Okay so Rod just blew me off for lunch today saying he had a lot to do since he was going to be off work for five days. I was like WHAT??? Five days?? He NEVER told me that.
I knew he was off tomorrow, hell I'm off tomorrow. We were supposed to spend it together but he was pretty quick to schedule car appts when he realized he had to call it quits with me. WHATEVER!!! But then I asked if we'll ever get a day off together. He said it just wasn't likely.. again WHATEVER!!! Yeah - that's not going to work very well with me for very long... I need him, I thought he needed me too - but I'm seeing maybe that he really doesn't. I don't know. Trying not to be such a baby about it.

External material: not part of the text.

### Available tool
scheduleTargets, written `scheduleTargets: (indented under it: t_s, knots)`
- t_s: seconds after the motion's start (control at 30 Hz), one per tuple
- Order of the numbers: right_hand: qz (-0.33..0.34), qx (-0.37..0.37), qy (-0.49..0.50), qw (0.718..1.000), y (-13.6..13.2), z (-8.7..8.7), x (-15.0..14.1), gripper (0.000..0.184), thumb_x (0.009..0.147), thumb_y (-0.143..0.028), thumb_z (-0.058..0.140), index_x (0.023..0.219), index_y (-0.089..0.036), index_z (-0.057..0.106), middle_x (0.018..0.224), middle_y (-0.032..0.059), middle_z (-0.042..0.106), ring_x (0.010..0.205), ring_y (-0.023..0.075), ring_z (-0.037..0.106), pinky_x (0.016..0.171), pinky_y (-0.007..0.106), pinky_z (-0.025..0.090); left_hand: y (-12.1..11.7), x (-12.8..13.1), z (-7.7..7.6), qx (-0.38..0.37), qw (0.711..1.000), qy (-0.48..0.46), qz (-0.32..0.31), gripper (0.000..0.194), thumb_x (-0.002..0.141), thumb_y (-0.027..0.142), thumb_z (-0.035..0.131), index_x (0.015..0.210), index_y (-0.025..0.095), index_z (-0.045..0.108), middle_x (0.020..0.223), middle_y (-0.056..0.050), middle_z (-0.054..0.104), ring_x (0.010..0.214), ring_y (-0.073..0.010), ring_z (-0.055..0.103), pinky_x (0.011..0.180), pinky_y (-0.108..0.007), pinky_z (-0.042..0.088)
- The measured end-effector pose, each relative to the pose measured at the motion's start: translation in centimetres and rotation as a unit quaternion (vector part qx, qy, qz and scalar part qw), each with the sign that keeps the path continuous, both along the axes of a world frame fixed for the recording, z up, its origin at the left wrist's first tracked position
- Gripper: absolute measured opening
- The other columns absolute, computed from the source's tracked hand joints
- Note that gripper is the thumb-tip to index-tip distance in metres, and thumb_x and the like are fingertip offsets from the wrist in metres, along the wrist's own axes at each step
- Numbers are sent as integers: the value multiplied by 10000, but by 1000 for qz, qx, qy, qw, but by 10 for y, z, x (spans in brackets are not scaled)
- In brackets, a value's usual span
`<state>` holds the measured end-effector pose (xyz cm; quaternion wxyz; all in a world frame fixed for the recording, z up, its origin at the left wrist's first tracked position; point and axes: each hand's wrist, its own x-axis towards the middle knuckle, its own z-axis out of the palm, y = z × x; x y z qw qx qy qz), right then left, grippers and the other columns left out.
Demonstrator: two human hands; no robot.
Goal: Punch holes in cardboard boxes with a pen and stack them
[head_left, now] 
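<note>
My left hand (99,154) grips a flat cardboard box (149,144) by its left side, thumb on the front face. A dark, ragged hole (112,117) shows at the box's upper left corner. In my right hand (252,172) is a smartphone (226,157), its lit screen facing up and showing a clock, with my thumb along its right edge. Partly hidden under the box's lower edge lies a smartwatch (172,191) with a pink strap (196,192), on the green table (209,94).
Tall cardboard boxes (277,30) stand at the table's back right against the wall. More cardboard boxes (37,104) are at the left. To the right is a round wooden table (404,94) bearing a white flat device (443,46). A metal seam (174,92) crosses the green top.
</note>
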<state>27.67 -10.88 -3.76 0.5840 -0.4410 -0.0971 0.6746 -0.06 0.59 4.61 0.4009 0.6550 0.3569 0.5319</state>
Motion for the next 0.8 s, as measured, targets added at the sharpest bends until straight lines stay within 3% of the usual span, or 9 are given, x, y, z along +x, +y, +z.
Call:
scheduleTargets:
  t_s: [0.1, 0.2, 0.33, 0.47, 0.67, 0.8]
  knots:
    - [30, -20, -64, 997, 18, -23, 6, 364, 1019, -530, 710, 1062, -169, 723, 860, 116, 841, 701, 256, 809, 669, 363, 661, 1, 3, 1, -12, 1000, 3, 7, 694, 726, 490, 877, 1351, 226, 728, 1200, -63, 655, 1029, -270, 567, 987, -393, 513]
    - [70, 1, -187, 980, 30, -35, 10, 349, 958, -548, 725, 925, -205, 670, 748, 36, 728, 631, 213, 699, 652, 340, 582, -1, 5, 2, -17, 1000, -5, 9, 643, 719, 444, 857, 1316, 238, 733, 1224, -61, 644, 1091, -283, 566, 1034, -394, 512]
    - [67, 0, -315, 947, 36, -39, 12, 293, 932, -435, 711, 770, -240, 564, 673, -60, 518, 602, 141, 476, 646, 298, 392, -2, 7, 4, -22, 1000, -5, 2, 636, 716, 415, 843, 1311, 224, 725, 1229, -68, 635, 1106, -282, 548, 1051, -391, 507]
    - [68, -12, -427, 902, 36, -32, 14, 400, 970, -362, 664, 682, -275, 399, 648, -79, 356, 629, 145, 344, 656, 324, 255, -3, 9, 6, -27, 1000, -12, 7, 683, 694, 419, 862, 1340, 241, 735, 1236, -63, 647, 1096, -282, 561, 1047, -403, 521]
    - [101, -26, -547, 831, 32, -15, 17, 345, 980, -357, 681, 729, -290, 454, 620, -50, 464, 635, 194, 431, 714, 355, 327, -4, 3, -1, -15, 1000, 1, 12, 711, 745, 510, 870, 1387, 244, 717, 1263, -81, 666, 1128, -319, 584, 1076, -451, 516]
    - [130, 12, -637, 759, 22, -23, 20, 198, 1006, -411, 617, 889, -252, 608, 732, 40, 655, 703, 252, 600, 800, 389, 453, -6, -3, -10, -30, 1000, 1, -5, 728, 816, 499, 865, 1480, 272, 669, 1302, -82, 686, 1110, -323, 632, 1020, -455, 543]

Then when I asked why he never mentioned being off till next Wednesday he simply said .... well its on my calendar (which it wasn't) and then he said I thought I told you.... WELL guess again. I was so disappointed. Here I was just telling him that I was lonely and wanted more time with him and now he's off for five days. Am I being played? I want to believe I'm not....but.....what would you think?
So now he agreed to see me at lunch, but I have to drive out and meet him. Am I being played? I wonder how many times I have to ask myself that!!! Asshole! What the fuck is wrong with me - how'd I become this pathetic? Love - that's all i can say.... its all because i want Love!!
So, I also called many places today about renting. Several will be calling me back. Did my budget and doesn't look like I'll have too much to work with each month, but we'll see. And if John thinks I'm paying him any more than half the mortgage - he's really nuts!